Copy nothing past the line containing "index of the". Transcribe every line of the listing below up to and including it, from the first, except pictures.

☆ ☆ ☆ ☆ ☆ ☆ ☆

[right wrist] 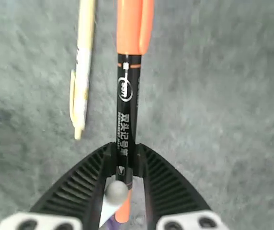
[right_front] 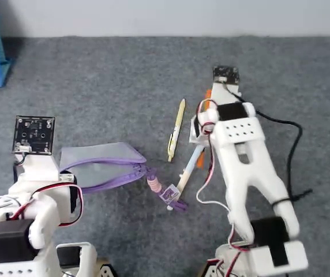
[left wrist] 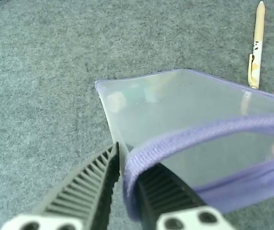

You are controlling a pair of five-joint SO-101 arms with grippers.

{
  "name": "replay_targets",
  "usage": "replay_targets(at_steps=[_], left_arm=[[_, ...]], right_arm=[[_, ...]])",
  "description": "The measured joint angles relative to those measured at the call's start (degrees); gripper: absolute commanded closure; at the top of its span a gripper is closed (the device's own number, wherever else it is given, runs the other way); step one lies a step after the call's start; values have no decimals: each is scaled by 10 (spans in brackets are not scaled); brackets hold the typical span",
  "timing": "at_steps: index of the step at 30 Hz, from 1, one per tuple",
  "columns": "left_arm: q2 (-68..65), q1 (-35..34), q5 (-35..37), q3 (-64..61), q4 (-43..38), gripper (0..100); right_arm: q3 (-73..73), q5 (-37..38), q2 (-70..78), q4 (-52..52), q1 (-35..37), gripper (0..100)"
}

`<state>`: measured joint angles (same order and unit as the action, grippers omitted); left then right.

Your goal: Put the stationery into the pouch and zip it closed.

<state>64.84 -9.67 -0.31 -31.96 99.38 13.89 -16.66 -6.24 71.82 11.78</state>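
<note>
The left tool [left wrist: 122, 160] is closed down on the near-left edge of the clear pouch [left wrist: 185, 115] with purple trim, which lies on the grey surface [right_front: 96, 75] at the near left, its zipper end and charm [right_front: 168, 194] pointing right. The right tool [right wrist: 126, 149] is clamped on a black marker [right wrist: 127, 96] with an orange cap, right of centre, the cap pointing far. Just left of the marker lies a yellow pen [right_front: 176, 130], apart from it, on the surface. A pale pen [right_front: 187, 173] lies slanted between the pouch's charm and the right arm
</note>
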Motion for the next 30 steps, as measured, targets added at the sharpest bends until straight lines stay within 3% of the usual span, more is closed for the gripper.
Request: replay_targets(at_steps=[6, 17, 30], left_arm=[[0, 0, 0, 0, 0, 988], [0, 0, 0, 0, 0, 988], [0, 0, 0, 0, 0, 988]], right_arm=[[0, 25, -36, -83, -59, 991], [15, 42, -167, -62, -62, 991], [228, 82, -599, -21, 48, 991]])
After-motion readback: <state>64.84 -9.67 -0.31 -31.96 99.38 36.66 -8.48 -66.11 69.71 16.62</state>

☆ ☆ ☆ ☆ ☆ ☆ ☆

◆ EXERCISE RESPONSE
[right wrist] 
[right_front] 
[left wrist] 

You are controlling a pair of five-joint SO-101 arms with grippers.

{
  "name": "replay_targets",
  "usage": "replay_targets(at_steps=[_], left_arm=[[_, ...]], right_arm=[[_, ...]])",
  "description": "The measured joint angles relative to those measured at the call's start (degrees); gripper: absolute commanded closure; at the top of its span a gripper is closed (the device's own number, wherever else it is given, runs the other way); step one lies a step after the call's start; values have no decimals: each is scaled by 10 (spans in brackets are not scaled); brackets hold the typical span",
  "timing": "at_steps: index of the step at 30 Hz, from 1, one per tuple",

There is nothing more to the output.